- Task item -
For the string "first", state how many lines of the data hold it. Give nothing besides the number.

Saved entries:
■ ■ ■
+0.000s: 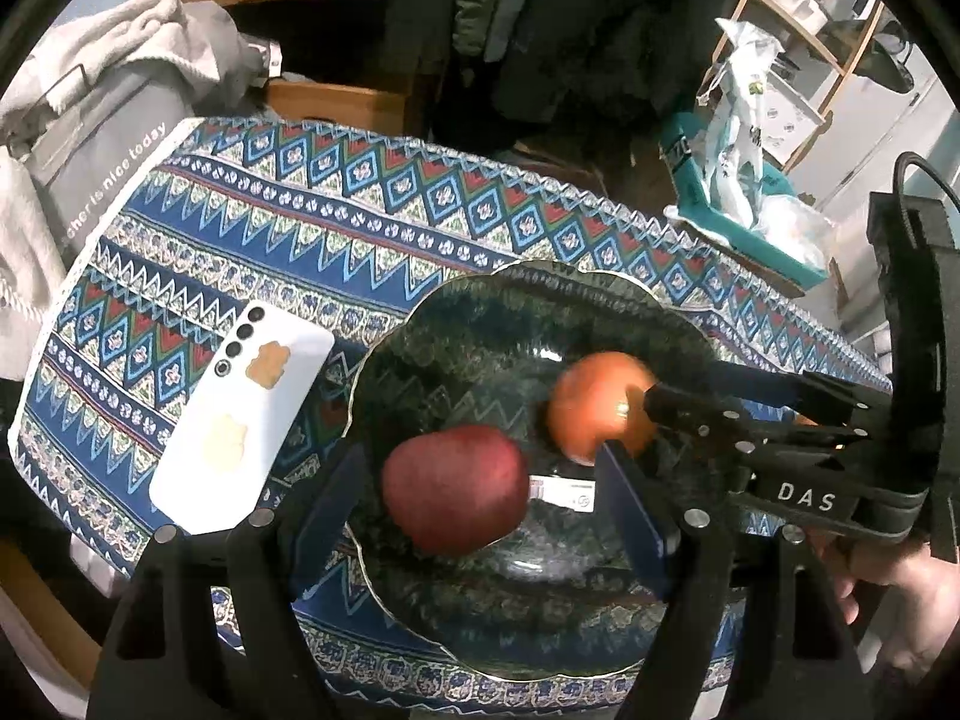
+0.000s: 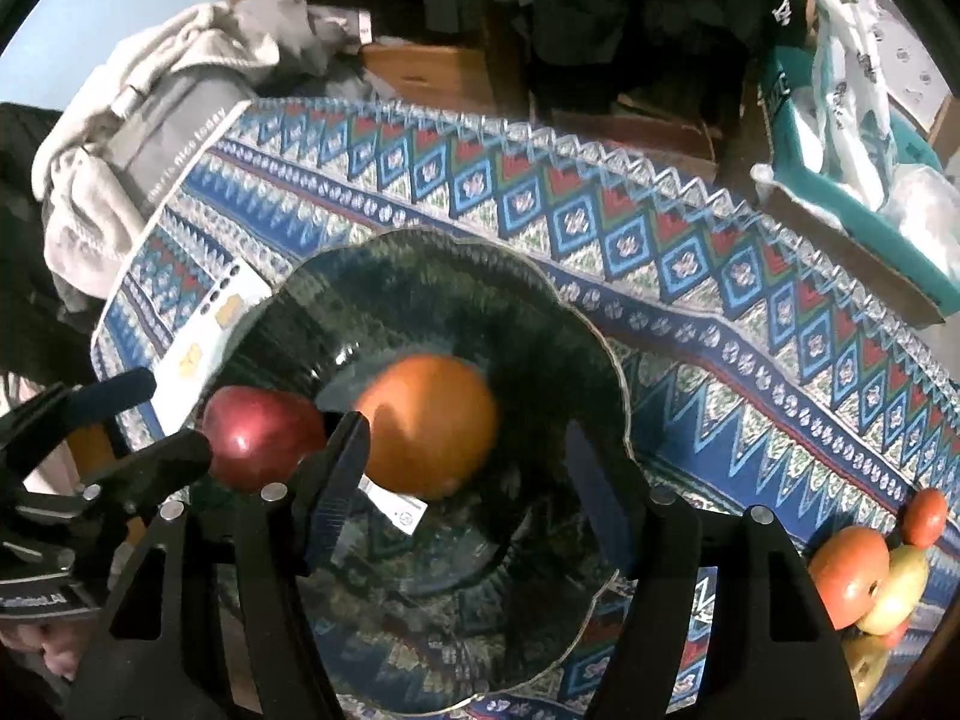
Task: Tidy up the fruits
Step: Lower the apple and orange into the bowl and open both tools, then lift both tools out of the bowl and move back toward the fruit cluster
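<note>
The cloth (image 1: 372, 222) is spread wide, and the glass bowl (image 2: 456, 276) is seen under both grippers. Two fruits are already in: the orange (image 2: 429, 423) between the right gripper's (image 2: 465, 480) open jaws, the apple (image 1: 456, 489) between the left gripper's (image 1: 480, 498), jaws also apart. Three or more fruits (image 2: 864, 570) are left outside the right jaws, near the cloth's edge. A phone (image 1: 246, 414) is crowding the bowl's left rim.
</note>
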The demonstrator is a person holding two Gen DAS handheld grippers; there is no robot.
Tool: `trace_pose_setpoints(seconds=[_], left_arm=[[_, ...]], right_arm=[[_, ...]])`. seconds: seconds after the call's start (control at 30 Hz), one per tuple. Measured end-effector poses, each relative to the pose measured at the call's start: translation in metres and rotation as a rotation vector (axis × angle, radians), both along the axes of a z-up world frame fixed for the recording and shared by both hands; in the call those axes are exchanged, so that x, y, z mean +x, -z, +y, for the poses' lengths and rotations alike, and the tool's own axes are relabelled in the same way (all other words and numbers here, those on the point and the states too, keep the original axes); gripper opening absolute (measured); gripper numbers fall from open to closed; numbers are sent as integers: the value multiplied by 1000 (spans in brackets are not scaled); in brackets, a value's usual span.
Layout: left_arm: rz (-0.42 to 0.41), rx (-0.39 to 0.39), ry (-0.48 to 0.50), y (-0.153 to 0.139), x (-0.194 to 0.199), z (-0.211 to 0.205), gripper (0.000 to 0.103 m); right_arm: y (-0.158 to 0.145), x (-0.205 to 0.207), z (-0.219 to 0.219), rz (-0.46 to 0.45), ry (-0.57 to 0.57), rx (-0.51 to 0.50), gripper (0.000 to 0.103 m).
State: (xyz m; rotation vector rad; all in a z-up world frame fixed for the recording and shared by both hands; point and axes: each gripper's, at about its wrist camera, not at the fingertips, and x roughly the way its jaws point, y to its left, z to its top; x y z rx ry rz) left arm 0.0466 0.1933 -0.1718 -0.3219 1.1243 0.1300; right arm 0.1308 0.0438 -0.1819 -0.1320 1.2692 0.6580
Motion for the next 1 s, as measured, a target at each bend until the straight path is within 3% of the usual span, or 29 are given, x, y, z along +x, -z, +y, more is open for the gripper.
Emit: trace_pose_setpoints(seconds=[0.3,0.63,0.73,1.0], left_arm=[[-45,34,14,-22,-4,-8,80],[-142,119,60,-62,-16,-31,82],[-179,145,72,-74,-20,-38,89],[-261,180,113,-105,-27,-57,89]], right_arm=[[-38,-3,-17,-87,35,0,70],[-98,-16,-37,-228,78,8,78],[-117,-22,-44,-267,86,28,83],[-155,-34,-65,-348,114,74,86]])
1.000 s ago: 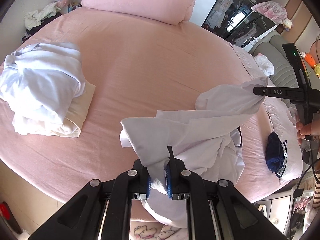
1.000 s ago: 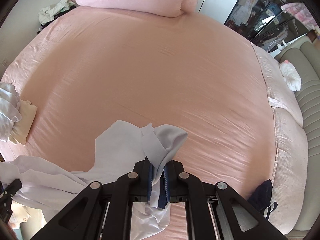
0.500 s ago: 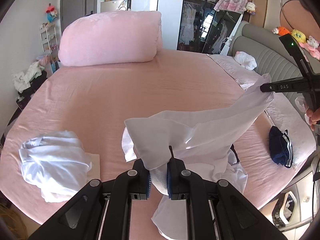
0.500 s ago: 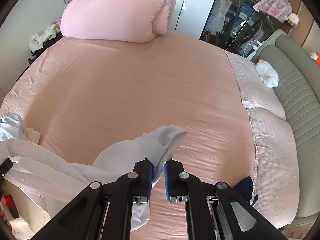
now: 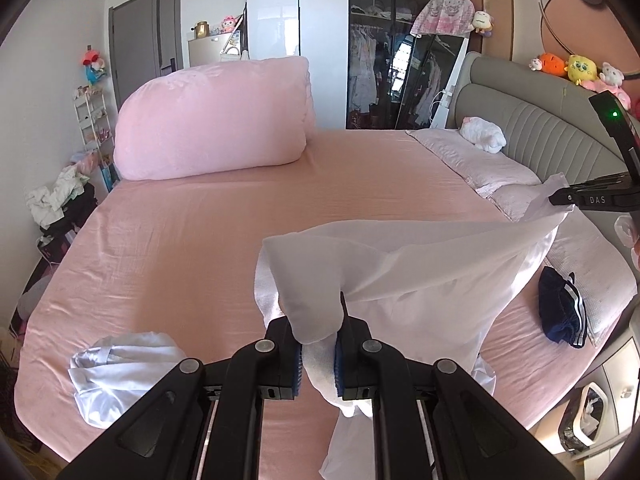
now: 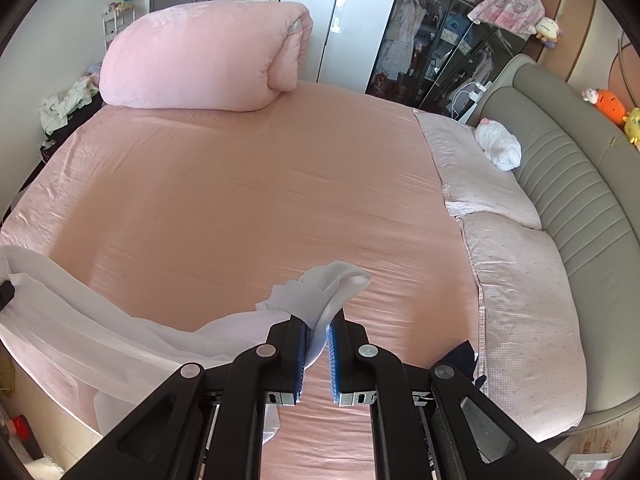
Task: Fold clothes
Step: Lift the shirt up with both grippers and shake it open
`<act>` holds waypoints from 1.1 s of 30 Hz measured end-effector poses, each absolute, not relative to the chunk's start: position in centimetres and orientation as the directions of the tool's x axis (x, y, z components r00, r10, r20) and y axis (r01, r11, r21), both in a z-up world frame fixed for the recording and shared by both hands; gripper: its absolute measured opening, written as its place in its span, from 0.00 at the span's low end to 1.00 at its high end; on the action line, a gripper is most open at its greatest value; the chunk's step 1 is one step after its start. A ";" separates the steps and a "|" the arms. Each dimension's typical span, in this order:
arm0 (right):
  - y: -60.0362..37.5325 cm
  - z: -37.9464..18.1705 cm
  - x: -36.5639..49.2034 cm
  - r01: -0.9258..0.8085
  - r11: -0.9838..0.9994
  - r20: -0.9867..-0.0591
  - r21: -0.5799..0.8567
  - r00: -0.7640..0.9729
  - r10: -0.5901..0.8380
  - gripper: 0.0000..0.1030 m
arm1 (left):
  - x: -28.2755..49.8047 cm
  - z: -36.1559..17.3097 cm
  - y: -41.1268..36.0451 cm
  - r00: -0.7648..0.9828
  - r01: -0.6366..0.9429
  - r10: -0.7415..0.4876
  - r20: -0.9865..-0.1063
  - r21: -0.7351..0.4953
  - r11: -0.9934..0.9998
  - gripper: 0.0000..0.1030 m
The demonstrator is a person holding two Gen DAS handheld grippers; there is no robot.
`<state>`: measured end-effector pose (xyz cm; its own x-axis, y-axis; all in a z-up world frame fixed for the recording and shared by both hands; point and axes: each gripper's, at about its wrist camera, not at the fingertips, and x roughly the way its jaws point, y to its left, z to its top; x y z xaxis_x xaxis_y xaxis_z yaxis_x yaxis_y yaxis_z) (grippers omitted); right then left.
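Observation:
A white garment [image 5: 416,276] hangs stretched in the air above the pink bed [image 5: 192,240]. My left gripper [image 5: 318,340] is shut on one bunched end of it. In the left wrist view the cloth runs up to the right, where my right gripper [image 5: 554,199] pinches its far corner. From the right wrist view, my right gripper [image 6: 318,334] is shut on a folded white edge of the garment [image 6: 316,296], and the cloth trails off to the lower left. The lower part of the garment hangs below the grippers and is partly hidden.
A crumpled white garment [image 5: 120,368] lies near the bed's front left edge. A dark blue garment [image 5: 562,308] rests by the pillows [image 6: 524,312]. A rolled pink duvet [image 5: 212,120] lies at the far end of the bed. The grey headboard [image 6: 572,184] runs along the right.
Both grippers have risen and tilted up, lifting the white garment off the bed and stretching it between them. The room beyond the bed has come into view.

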<state>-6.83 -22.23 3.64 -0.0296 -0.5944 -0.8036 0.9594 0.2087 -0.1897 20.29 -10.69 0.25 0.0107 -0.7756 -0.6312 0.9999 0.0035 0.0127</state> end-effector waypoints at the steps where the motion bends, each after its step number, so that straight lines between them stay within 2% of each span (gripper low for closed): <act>1: -22.1 3.9 -6.9 0.961 0.204 -0.802 -0.189 -0.032 -0.597 0.07 | 20.2 0.6 -10.9 0.021 1.000 -0.779 -0.627 0.029 0.003 0.09; 9: -21.8 7.8 -8.0 0.976 0.138 -0.762 -0.167 -0.038 -0.647 0.07 | 19.5 5.0 -12.2 0.077 0.991 -0.825 -0.560 0.137 0.000 0.09; 20: -21.7 14.5 -8.5 0.982 0.089 -0.696 -0.164 -0.051 -0.717 0.07 | 19.7 12.2 -12.7 0.114 0.980 -0.881 -0.460 0.196 0.025 0.09; 24: -21.5 15.6 -9.2 0.976 0.031 -0.664 -0.215 -0.123 -0.738 0.07 | 20.4 11.0 -13.4 0.109 0.985 -0.852 -0.513 0.170 0.024 0.09; 31: -22.6 10.9 -9.8 0.980 0.109 -0.773 -0.166 -0.061 -0.632 0.07 | 19.9 4.7 -15.7 0.056 0.994 -0.712 -0.700 0.106 -0.026 0.11; 32: -22.7 10.1 -9.8 0.980 0.120 -0.788 -0.160 -0.054 -0.614 0.07 | 19.8 4.2 -15.8 0.062 0.994 -0.696 -0.715 0.110 -0.025 0.17; 33: -22.8 9.3 -9.8 0.980 0.130 -0.802 -0.154 -0.047 -0.596 0.07 | 19.7 3.8 -15.9 0.067 0.993 -0.680 -0.730 0.113 -0.023 0.36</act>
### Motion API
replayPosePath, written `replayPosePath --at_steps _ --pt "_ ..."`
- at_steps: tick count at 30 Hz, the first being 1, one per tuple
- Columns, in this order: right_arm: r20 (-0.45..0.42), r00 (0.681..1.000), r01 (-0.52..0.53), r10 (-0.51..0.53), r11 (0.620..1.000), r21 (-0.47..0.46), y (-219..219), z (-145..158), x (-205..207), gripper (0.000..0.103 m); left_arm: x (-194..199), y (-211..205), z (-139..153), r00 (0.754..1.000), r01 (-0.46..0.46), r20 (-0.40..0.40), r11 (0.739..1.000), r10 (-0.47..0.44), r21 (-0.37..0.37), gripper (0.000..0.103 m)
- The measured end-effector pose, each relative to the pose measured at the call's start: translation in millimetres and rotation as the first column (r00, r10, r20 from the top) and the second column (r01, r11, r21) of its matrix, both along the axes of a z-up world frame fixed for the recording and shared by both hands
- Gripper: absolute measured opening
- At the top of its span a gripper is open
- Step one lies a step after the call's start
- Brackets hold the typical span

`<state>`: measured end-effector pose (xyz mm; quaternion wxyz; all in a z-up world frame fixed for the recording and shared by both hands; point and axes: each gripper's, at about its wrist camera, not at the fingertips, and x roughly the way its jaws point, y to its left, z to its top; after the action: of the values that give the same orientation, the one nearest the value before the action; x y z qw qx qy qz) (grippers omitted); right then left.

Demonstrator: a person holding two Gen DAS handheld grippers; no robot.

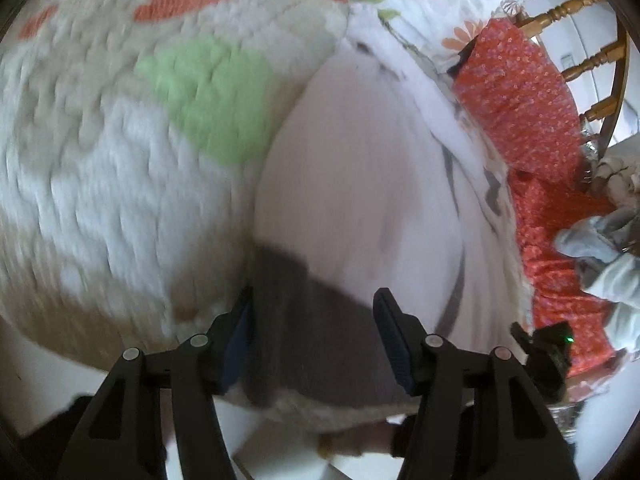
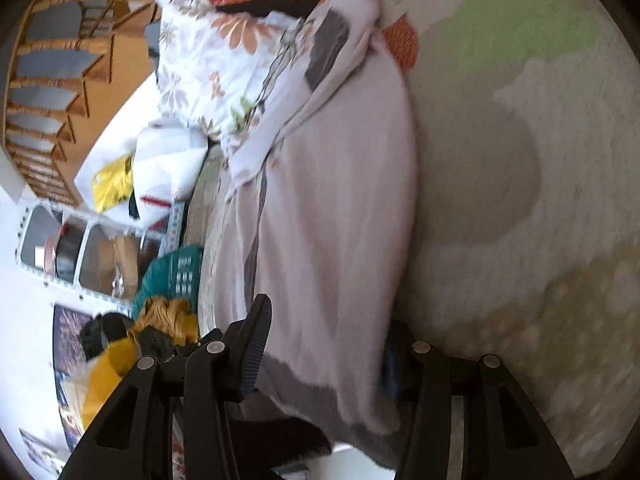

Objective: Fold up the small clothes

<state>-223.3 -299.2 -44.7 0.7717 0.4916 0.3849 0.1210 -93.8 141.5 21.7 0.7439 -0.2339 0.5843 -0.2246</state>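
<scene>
A pale pink garment with a grey hem [image 1: 360, 184] lies spread on a quilted bedspread [image 1: 120, 140]. My left gripper [image 1: 314, 340] is open, its jaws straddling the grey hem at the garment's near edge. In the right wrist view the same garment [image 2: 332, 200] runs away from me. My right gripper [image 2: 324, 356] is open, with the garment's near end lying between its jaws and over the right finger [image 2: 394, 364]. The left wrist view is blurred by motion.
A floral pillow [image 2: 212, 64] and a red patterned cloth [image 1: 520, 100] lie beyond the garment. A wooden chair [image 2: 52, 80], a white shelf [image 2: 80, 248], a green basket [image 2: 172, 276] and yellow clothes [image 2: 108, 364] stand beside the bed.
</scene>
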Motion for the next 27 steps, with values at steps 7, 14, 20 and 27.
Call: replayPosePath --at_steps 7,14,20,27 --pt "-0.017 0.998 -0.056 0.056 0.998 0.005 29 -2 -5 0.052 -10 4 -4 0.999 -0.036 -0.016 0.999 0.036 -0.008 0.049" --pt "-0.044 0.998 -0.044 0.037 0.986 -0.161 56 1 -14 0.031 -8 2 -3 0.996 -0.087 0.001 0.993 0.087 0.076 0.023" --pt "-0.108 0.994 -0.014 -0.017 0.959 -0.281 56 7 -15 0.004 -17 4 25 0.989 -0.139 0.072 0.979 0.129 0.148 0.008" --pt "-0.047 0.999 -0.001 -0.006 0.988 -0.156 31 32 -53 0.003 -82 16 67 0.985 -0.117 0.14 0.988 0.103 0.096 0.008"
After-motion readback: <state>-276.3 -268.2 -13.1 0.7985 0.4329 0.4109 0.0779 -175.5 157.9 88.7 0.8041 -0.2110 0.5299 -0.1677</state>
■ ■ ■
- Written solution -
2